First published Sunday 10th January 2021


I started the year painting as usual, and one of my favourite pieces ‘Touch’ was a commission from this year. I remember really understanding how to paint spots for the first time, and learned a lot about colour by painting this. Pose? I can’t remember if it was me or if it was the owner who asked that it become a card, but it is one that I am proud of (please see my previous post for my policy on publishing commissioned work).

Another commission from this year gives some insight into how my illustration background (I could be asked to draw or paint anything) helped me in my current career. Below is a detail of the commissioned painting of two terriers in a wicker bed. Painting the wicker took a long time, but was strangely cathartic, in a hand-cramping sort of way!

In May, David and I visited family in the USA, with trips to Lake Tahoe and San Francisco. While we were there, all flights were grounded due to the Ash cloud from the eruption of Icelandic volcano Eyjafjallajökull. David managed to get a single seat on a flight back to fulfil work obligations, but I was stranded in Nevada for nine further days. When I did finally manage to get a flight (by which time the American Airlines check-in staff knew me by name), high cross winds at Reno airport delayed me by a further day, so I eventually arrived home ten days late. I did not waste my time though. I was fortunate to be able to visit a dressage rider friend of the family to sketch and do some ground work with one of her youngsters. I also went to in to work with my (now) sister-in-law, who runs a ballet academy. There I sketched and referenced the dancers, drawing on my Life Drawing experience from University.

I sort of have a history with natural occurrences disrupting things. In fact, my decision to give up my Graphics & Illustration business and become an artist was cemented in 1994, when I was in Los Angeles. I was due to fly home on the 14th January, but the 6.7 magnitude earthquake hit at 4.31am that morning. I did not have an earthquake epiphany, I had been thinking about my career the whole time I was staying in Santa Monica with friends, one a musician, and the other an artist. I had spent a month with them in ‘arty pursuits’ and being introduced to proper Mexican food. The industry I worked in was moving more and more to computers and while I was used to working long hours, I found I did not like that to be increasingly in front of a screen. The earthquake was the final catalyst though, and on my return to Yorkshire, I wound up my business, started riding again, and took on a teaching role at a Further Education College to give myself time to make a business plan. I am still following that plan all these years later.

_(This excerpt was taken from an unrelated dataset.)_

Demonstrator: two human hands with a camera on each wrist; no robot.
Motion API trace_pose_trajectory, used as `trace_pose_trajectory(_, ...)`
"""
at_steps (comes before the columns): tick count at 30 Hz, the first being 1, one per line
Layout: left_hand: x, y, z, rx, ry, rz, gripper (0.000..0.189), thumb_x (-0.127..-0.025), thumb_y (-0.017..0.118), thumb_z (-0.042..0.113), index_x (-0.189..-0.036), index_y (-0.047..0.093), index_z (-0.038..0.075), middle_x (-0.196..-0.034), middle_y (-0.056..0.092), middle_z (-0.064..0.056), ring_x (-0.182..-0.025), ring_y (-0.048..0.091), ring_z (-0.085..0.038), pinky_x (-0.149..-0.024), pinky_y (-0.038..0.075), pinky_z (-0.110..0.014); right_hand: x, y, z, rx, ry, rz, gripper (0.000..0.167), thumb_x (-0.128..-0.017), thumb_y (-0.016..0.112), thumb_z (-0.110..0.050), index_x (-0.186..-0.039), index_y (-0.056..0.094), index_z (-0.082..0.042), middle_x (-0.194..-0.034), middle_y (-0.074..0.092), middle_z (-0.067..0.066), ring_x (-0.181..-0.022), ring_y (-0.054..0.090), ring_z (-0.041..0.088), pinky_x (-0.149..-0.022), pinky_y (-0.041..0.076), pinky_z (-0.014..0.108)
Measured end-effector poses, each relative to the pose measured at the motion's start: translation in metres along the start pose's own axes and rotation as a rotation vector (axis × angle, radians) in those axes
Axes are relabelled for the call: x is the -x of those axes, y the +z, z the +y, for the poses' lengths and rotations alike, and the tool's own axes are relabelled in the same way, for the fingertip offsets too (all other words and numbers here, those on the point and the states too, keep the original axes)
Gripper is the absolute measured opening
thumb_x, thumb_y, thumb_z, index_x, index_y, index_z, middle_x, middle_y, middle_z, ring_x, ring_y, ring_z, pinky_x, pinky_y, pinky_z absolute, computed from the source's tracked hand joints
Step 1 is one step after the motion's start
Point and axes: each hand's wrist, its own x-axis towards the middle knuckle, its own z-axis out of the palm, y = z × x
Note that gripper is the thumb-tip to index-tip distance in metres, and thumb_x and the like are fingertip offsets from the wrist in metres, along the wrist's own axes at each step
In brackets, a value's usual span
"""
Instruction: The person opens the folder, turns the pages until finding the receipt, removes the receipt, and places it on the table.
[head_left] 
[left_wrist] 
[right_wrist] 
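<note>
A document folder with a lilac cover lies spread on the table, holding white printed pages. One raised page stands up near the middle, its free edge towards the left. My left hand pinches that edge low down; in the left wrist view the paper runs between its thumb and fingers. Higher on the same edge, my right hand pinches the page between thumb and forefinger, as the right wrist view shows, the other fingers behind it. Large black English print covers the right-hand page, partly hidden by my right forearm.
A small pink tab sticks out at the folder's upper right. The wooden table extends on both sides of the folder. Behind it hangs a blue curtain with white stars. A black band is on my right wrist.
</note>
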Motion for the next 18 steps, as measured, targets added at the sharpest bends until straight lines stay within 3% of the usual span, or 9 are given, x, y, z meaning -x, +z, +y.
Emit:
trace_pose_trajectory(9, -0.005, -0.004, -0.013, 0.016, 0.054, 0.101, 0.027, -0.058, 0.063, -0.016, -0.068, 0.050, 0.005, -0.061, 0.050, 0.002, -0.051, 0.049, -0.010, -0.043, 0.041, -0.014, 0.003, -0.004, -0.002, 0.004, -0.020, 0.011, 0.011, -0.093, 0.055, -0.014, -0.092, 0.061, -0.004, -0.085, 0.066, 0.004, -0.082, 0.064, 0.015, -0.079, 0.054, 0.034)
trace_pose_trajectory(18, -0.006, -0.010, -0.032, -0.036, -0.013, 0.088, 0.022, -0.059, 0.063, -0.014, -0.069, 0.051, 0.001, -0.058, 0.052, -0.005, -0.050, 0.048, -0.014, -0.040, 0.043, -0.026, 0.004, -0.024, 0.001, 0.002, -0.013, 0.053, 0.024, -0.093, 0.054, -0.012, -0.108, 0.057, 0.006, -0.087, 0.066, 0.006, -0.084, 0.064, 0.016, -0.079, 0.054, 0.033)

It was a scramble with the time I had lost due to the ash-cloud delay, but Emma and I exhibited at Chatsworth in May, Bramham in June, then at the brand new Burgham event in July. Burgham was scheduled to be a Horse Trials with additional BSJA Show Jumping classes, but in that first year, last minute problems with the Cross-Country course meant it was rescheduled as purely show jumping.

At Burghley, I exhibited ‘On The Beach’, referenced at Studland Beach on a great day out with the Walkinshaws. Grand labrador, Pickle (left in the painting) played with his best pal (my JRT, Riley), and their other lab, Widget chased a stick as if his life depended on it. When the labs collapsed in chairs at home, I drew that too as part of the story (then re-drew them on the painting’s mount as a ‘remarque’). Mr & Mrs Walkinshaw kindly provided me with a testimonial, and agreed to cards being made of the painting – including the remarques of course!

"We were so delighted with Ruth's painting

of our horse Magic (Walk On Star) that we have also commissioned a painting of our two dogs”

Mr & Mrs N Walkinshaw

On The Beach is a favourite, not just because of the wonderful memories it evokes, but because it was another one where I had to learn, this time my first attempt at sea waves (and wet dogs!). I have included a picture of my stand at Burghley showing The painting hanging on the ‘hound wall’. It was marked as a commission and not for sale, but we had quite a few offers for it. Also on the ‘hound wall’ are ‘Peer’ and ‘Poker Face’ (sometimes referred to by Emma as ‘the noses’ paintings. We had to keep cleaning the glass on these, as people would touch them because they thought that the noses looked wet!

In November, I was invited to exhibit at The Living North Christmas Fair at the Great Yorkshire Showground Flower and Craft Halls, where there was a dedicated area for arts and crafts (fortunately, next to the champagne bar). This was my first show that was not equestrian or country, and we were back in the now revamped halls where we had exhibited with Contour in my first years of business. We did pretty well with sales, but incredibly well with commissions, and I was now booked up well into 2012. Toward the end of each day, the owner of the champagne bar would come over with a tray bearing mulled wine for Emma, and a variety of champagnes for me to taste while we chatted over the day. Around lunchtime on the last day, it started to snow heavily. By the time we had broken down the stand and loaded everything into our cars there was a thick blanket, and it was still coming down in fat, fluffy flakes. Emma had left earlier, but my partner and I, David, had to queue to get out of the show ground . . . for over two hours. The problem was the hill towards the Kestrel pub on the A661 Wetherby Road.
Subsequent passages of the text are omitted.